First is the spin–lattice relaxation time T1, which describes the return time of the initial magnetization pushed out of the equilibrium position, which is the direction of the external magnetic field. The first method of estimating this time is the microwave saturation technique (Bloch method) used with a continuous-wave spectrometer (CW-EPR). After developing pulse EPR spectrometers, relaxation time could be measured by saturation or inversion magnetization recovery on an echo or free induction decay (FID) [35].
Next is the spin–spin relaxation time T2, the characteristic time of free induction (magnetization) decay that appears after one π/2 pulse. It is also the time that magnetization spends in the xy plane (after excitation from the initial z-direction) until it spreads evenly in the plane and stops being detectable. If the line is homogeneously broadened, the T2 time can be estimated by a Bloch relation from line width in CW-EPR experiments [36], in another case from induction decay appearing after one microwave pulse or from echo decay.
The last time is the phase memory time Tm. It tells how long the spin states remain coherent. It describes the decay of the echo amplitude after increasing the dwell time between two pulses. If the relaxation rate T2−1 is proportional to the CW-EPR line width, then the Tm−1 rate is proportional to the line width of a single spin packet hidden under the unresolved CW-EPR line.
All times mentioned by the cited authors’ (T1, T2*, Tm) are presented as relaxation rates (Tx−1). The indexes indicate the method of measurement and not a new entity. The description is as follows:
  • T1CW−1, T1echo−1, T1FID−1 are spin–lattice relaxation rates obtained from continuous saturation wave (CW-EPR), echo or FID inversion, or saturation recovery in pulse experiments, respectively. T2CW−1*, T2FID−1*, and T2echo−1* are spin–spin relaxation times obtained from CW-EPR lines, FID, and echo, respectively.
  • Tm−1 phase memory relaxation rate obtained in pulse EPR experiment by measuring the echo intensity decrease with the increase in dwell time between pulses.

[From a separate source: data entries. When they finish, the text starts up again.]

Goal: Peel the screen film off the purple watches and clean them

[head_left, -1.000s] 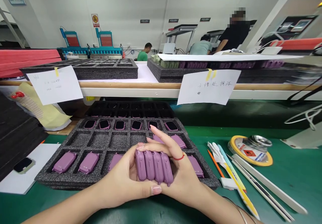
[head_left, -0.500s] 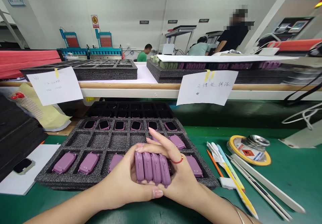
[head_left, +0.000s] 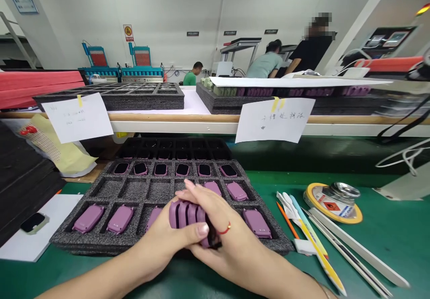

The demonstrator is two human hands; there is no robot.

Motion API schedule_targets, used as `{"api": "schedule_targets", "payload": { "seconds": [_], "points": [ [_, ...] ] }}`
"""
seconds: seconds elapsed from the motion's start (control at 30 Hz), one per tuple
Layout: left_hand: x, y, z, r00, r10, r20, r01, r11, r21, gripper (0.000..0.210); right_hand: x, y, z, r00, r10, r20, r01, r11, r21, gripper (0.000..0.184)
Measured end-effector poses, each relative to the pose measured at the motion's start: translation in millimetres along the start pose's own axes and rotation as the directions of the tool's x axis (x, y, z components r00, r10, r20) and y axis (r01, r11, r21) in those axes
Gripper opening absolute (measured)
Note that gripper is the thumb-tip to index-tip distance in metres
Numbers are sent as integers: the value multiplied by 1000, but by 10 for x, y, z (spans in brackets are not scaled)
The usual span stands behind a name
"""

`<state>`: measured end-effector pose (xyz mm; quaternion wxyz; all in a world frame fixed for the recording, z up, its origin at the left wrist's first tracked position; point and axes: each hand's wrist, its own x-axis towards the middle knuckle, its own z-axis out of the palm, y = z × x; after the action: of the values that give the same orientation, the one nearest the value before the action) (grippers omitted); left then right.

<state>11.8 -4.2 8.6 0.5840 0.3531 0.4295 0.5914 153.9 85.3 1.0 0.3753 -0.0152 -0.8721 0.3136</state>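
Between my two hands is a row of several purple smartwatch cases (head_left: pixel 183 214), pressed side by side. My left hand (head_left: pixel 161 240) is wrapped round them from the left, its thumb lying across their near side. From the right, my right hand (head_left: pixel 221 216) closes over them, fingers reaching across the top and covering part of the row. Both hands are above the front of a black foam tray (head_left: pixel 101 241). In the tray's front row lie purple watch cases, back side up, such as one at the left (head_left: pixel 88 218). A farther row holds watches with dark screens facing up (head_left: pixel 160 170).
To the right lie white and coloured pens (head_left: pixel 307 231), long white strips (head_left: pixel 359 247) and a yellow tape roll (head_left: pixel 312 202) with a metal-topped container. On the left, a green watch (head_left: pixel 33 223) rests on white paper. A shelf edge (head_left: pixel 174 125) spans the back; people are beyond it.
The held cases have turned and tilted between my hands. My right hand has rolled over them, hiding more, and my left thumb has moved up onto them.
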Motion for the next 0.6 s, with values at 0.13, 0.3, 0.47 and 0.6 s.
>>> {"api": "schedule_targets", "payload": {
  "seconds": [0.13,0.3,0.47,0.6],
  "points": [
    [7,44,-61,971,-105,217,163,948,-274,35,44,-84,-178,982,189,-7,-183,958,221,58],
    [31,-6,-103,963,-90,252,185,905,-382,31,114,-110,-288,968,242,61,-249,918,310,25],
    [25,-32,-123,964,-135,228,216,899,-381,28,128,-125,-282,977,211,-12,-200,943,266,14],
    [20,-14,-122,966,-90,243,179,910,-374,30,97,-164,-264,935,91,-343,-45,989,139,10]
  ]
}}
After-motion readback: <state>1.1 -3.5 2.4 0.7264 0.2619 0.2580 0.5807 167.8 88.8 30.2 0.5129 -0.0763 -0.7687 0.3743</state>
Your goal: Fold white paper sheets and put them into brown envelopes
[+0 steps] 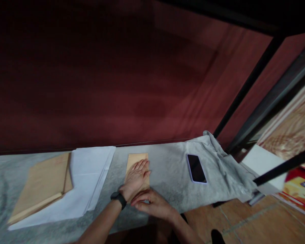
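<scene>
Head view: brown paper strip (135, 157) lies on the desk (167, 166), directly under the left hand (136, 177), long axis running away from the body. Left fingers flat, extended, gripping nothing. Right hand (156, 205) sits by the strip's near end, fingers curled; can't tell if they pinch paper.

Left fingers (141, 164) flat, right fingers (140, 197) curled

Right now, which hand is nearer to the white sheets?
Left. The left hand lies flat on the small brown paper, just right of the white sheets; the right hand is farther right and closer to the person.
</scene>
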Action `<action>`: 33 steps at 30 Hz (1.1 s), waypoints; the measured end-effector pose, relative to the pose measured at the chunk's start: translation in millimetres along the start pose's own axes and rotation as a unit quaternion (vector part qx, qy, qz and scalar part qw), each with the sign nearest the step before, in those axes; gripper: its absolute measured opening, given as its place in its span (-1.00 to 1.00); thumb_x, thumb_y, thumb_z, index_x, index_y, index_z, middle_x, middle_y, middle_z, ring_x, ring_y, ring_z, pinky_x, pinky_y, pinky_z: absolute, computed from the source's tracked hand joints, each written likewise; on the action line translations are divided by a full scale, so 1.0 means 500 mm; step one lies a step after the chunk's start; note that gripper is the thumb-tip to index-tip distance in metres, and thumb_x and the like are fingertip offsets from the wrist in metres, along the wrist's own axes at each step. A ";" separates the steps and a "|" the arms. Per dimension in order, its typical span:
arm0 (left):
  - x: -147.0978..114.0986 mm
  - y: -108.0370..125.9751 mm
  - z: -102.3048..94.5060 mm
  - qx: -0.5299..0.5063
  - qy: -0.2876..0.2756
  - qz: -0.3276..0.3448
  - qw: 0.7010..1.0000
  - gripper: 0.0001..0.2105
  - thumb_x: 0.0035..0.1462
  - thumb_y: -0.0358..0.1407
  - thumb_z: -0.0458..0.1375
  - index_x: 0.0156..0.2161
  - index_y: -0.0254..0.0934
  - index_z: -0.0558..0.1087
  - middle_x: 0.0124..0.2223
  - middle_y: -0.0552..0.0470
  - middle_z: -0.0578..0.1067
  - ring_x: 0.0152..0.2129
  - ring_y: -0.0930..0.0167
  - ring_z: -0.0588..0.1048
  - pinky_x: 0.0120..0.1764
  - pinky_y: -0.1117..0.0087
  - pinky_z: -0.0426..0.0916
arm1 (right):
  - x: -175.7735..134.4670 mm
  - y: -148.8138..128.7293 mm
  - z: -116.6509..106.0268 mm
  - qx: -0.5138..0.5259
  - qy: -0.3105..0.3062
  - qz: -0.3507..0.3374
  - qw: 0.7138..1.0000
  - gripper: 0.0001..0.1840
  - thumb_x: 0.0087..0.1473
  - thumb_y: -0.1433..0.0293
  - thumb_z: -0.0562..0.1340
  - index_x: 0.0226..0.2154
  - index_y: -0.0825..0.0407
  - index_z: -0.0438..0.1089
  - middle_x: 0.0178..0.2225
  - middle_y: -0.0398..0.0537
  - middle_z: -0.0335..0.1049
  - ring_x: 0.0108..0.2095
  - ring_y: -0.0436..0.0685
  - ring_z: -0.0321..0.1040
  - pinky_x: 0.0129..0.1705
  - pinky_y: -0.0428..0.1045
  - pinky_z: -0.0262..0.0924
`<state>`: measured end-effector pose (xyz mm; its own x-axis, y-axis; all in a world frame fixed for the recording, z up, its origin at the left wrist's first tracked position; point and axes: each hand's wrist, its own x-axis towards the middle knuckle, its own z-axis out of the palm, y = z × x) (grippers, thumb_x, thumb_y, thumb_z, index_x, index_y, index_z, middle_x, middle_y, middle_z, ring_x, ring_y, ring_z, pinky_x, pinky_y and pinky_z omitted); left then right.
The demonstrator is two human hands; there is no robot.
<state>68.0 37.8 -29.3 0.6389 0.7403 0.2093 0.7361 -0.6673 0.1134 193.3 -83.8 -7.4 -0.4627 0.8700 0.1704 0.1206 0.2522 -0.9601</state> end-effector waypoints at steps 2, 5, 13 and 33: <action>0.006 0.001 0.000 0.002 -0.004 -0.007 1.000 -0.47 0.39 -0.10 -0.14 0.35 -0.27 0.19 0.37 -0.12 0.25 0.32 0.26 0.19 0.30 0.13 0.11 | 0.000 0.000 -0.003 0.012 -0.005 0.007 1.000 -0.71 0.22 0.25 0.23 -0.14 0.02 0.61 -0.16 -0.02 0.61 -0.14 0.12 0.52 0.00 0.00 0.37; 0.011 0.001 0.004 0.007 0.008 -0.017 1.000 -0.46 0.39 -0.08 -0.16 0.37 -0.22 0.15 0.38 -0.10 0.23 0.34 0.24 0.16 0.31 0.07 0.05 | 0.001 0.002 -0.007 0.026 -0.013 0.024 0.999 -0.68 0.23 0.22 0.22 -0.14 0.02 0.61 -0.14 -0.01 0.60 -0.13 0.13 0.51 0.00 0.00 0.37; -0.070 -0.022 0.003 0.040 0.027 -0.052 0.997 -0.45 0.41 -0.07 -0.22 0.39 -0.21 0.10 0.40 -0.08 0.20 0.35 0.24 0.13 0.32 0.06 0.02 | -0.001 0.012 -0.009 0.052 -0.022 0.055 0.997 -0.65 0.21 0.13 0.23 -0.12 -0.02 0.60 -0.10 -0.06 0.59 -0.07 0.12 0.49 0.06 0.01 0.33; -0.230 0.005 -0.055 0.018 -0.004 0.038 0.999 -0.45 0.40 0.02 -0.14 0.42 0.03 -0.01 0.45 0.06 0.08 0.37 0.23 0.06 0.34 0.07 -0.05 | 0.001 -0.015 -0.071 0.061 -0.055 0.131 0.988 -0.55 0.17 -0.02 0.26 -0.20 -0.02 0.62 -0.19 -0.06 0.61 -0.13 0.17 0.51 0.05 0.09 0.35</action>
<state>-9.8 -51.3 -26.2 0.6944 0.6887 0.2086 0.6935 -0.7179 0.0617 223.1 -70.2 7.8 -0.5232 0.8454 -0.1072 0.1465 -0.0347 -0.9886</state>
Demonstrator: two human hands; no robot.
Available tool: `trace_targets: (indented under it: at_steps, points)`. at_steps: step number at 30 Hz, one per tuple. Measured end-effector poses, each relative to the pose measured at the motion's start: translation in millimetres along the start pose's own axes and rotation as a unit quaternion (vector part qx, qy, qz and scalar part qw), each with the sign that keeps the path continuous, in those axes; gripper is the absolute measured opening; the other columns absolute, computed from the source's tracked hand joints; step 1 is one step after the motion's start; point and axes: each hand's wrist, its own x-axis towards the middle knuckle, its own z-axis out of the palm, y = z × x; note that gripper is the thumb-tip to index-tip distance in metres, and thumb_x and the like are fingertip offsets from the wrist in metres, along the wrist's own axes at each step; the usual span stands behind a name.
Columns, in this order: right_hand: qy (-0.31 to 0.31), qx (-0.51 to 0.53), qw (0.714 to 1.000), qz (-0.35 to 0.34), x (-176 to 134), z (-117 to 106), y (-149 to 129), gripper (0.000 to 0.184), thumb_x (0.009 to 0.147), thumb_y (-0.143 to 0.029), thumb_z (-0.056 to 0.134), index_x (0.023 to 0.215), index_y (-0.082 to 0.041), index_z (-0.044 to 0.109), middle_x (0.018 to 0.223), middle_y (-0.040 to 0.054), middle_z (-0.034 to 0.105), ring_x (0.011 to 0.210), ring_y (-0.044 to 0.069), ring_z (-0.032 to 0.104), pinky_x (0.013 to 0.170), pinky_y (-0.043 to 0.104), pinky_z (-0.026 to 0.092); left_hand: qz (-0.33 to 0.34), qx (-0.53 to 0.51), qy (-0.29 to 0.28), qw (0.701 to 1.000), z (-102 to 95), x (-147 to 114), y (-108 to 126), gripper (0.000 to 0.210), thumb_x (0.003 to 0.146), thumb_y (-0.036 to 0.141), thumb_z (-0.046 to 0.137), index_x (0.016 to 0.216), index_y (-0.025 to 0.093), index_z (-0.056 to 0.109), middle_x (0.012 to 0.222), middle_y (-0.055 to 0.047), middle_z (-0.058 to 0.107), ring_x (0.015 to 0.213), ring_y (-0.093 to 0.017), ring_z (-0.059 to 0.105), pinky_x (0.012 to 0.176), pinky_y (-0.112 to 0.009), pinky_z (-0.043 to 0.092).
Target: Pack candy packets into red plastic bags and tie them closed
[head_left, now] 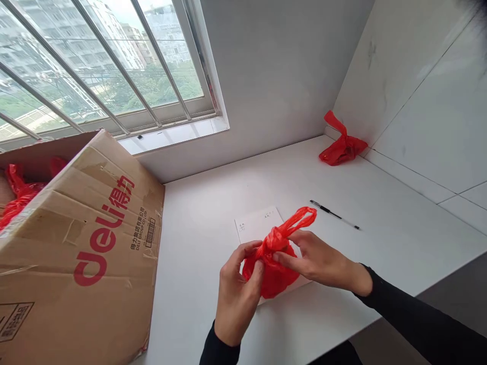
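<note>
A red plastic bag with a knotted neck is between my hands, above a white sheet of paper with small handwriting. My left hand pinches the bag's left side near the knot, thumb and fingers closed on the plastic. From the right, my right hand grips the bag just below the knot, its thumb against the front. A twisted loop of the bag sticks up to the upper right. What the bag contains is hidden.
A large cardboard box with red bags inside stands at the left. A black-and-clear pen lies on the white table. Another tied red bag sits in the far right corner. A barred window is behind.
</note>
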Motion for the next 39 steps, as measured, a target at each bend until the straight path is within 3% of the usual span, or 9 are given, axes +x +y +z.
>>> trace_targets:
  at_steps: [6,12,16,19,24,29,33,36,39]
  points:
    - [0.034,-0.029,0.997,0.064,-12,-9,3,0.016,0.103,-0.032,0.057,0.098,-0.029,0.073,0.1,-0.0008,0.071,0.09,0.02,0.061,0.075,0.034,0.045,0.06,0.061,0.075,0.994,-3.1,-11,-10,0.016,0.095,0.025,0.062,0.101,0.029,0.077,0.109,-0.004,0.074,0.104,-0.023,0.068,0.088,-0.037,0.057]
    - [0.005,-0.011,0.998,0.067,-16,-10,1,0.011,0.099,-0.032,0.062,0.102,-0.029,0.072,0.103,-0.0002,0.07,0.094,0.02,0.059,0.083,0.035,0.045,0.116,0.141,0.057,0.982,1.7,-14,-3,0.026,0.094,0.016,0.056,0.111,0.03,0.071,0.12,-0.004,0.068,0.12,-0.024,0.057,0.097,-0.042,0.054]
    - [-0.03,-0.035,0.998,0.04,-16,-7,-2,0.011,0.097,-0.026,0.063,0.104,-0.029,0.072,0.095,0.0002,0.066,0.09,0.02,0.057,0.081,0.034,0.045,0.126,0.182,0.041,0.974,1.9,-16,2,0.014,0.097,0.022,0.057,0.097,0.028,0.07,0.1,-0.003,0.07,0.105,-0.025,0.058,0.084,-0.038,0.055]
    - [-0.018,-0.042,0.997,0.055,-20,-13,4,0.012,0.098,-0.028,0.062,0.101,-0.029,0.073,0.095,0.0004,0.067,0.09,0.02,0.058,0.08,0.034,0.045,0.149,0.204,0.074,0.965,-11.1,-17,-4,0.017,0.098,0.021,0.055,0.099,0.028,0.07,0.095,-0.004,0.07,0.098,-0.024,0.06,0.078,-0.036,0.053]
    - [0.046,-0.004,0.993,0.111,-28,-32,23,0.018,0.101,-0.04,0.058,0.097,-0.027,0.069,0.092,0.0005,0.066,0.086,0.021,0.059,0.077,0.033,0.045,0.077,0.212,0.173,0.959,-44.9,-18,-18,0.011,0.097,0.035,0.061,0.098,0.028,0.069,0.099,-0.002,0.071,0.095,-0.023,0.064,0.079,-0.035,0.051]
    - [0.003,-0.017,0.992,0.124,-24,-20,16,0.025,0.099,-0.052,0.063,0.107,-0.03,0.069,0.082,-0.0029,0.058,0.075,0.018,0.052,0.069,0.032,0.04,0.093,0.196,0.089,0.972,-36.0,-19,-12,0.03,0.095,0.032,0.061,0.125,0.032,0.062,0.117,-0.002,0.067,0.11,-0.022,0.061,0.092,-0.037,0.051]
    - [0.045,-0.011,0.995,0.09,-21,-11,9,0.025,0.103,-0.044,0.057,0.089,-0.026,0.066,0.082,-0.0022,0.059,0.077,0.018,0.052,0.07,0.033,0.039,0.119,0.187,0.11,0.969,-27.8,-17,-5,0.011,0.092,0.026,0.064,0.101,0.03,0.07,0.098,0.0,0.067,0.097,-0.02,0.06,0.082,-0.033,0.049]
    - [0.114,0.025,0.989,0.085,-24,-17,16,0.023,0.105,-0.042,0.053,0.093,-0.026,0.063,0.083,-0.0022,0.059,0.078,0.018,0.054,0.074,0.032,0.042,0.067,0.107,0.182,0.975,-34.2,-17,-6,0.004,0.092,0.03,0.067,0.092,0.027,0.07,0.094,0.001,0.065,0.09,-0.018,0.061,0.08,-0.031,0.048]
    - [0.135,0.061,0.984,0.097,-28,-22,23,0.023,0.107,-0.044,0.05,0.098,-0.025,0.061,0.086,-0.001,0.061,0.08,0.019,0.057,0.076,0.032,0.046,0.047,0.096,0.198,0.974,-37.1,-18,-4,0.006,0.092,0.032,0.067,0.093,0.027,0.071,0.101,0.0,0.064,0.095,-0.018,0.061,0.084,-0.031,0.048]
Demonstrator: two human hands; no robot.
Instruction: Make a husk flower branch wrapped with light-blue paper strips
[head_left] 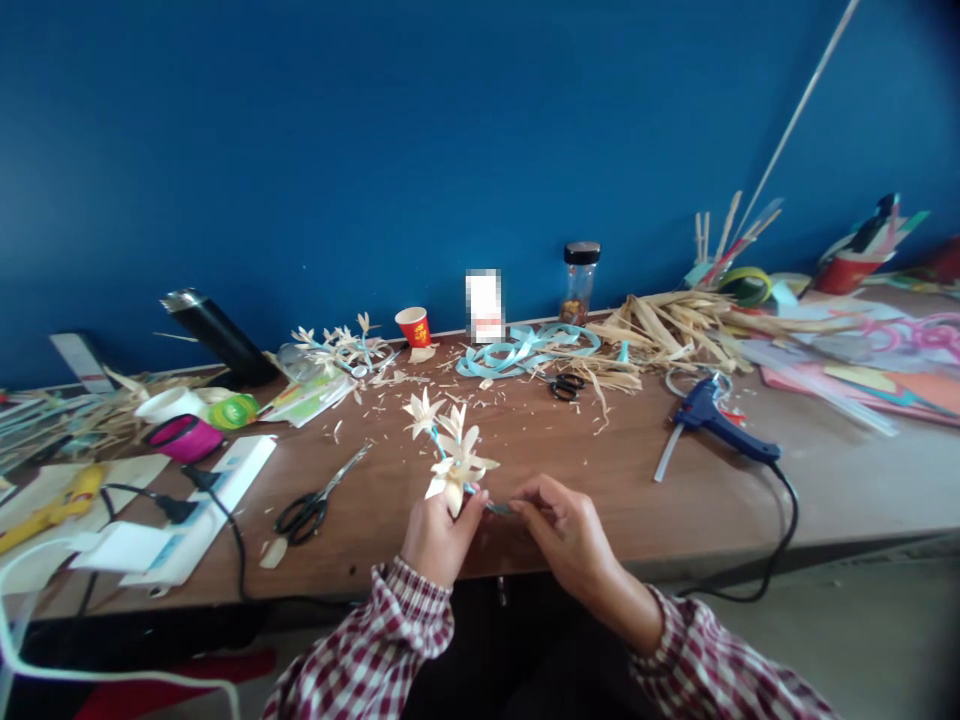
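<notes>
My left hand is closed around the stems of a spray of cream husk flowers, held upright over the table's front edge. Light blue wrapping shows on the stem between the blossoms. From the flowers a short strip of blue ribbon runs across to my right hand, whose thumb and forefinger pinch its end. Part of the stem is hidden behind my left fingers. Left of my hands, black-handled scissors lie with their blades pointing away.
A blue glue gun lies at right, its cord hanging off the edge. At left are a white power strip and a yellow glue gun. Behind lie blue ribbon, dry husks, a red paper cup and a jar.
</notes>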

  • TD−1 diffusion and relaxation rate based on the Dyson theory [36,37,38]. Diffusion time is the time necessary for an electron to pass the length of the skin depth.
  • T1 Dys−1 = T2 Dys−1 Dyson theory-based relaxation time is the time between two scattering events in the conductive samples in which the EPR signal originates from conduction electrons. In Dyson’s theory, spin–lattice T1 Dys−1 and spin–spin relaxation T2 Dys−1 rates are equal.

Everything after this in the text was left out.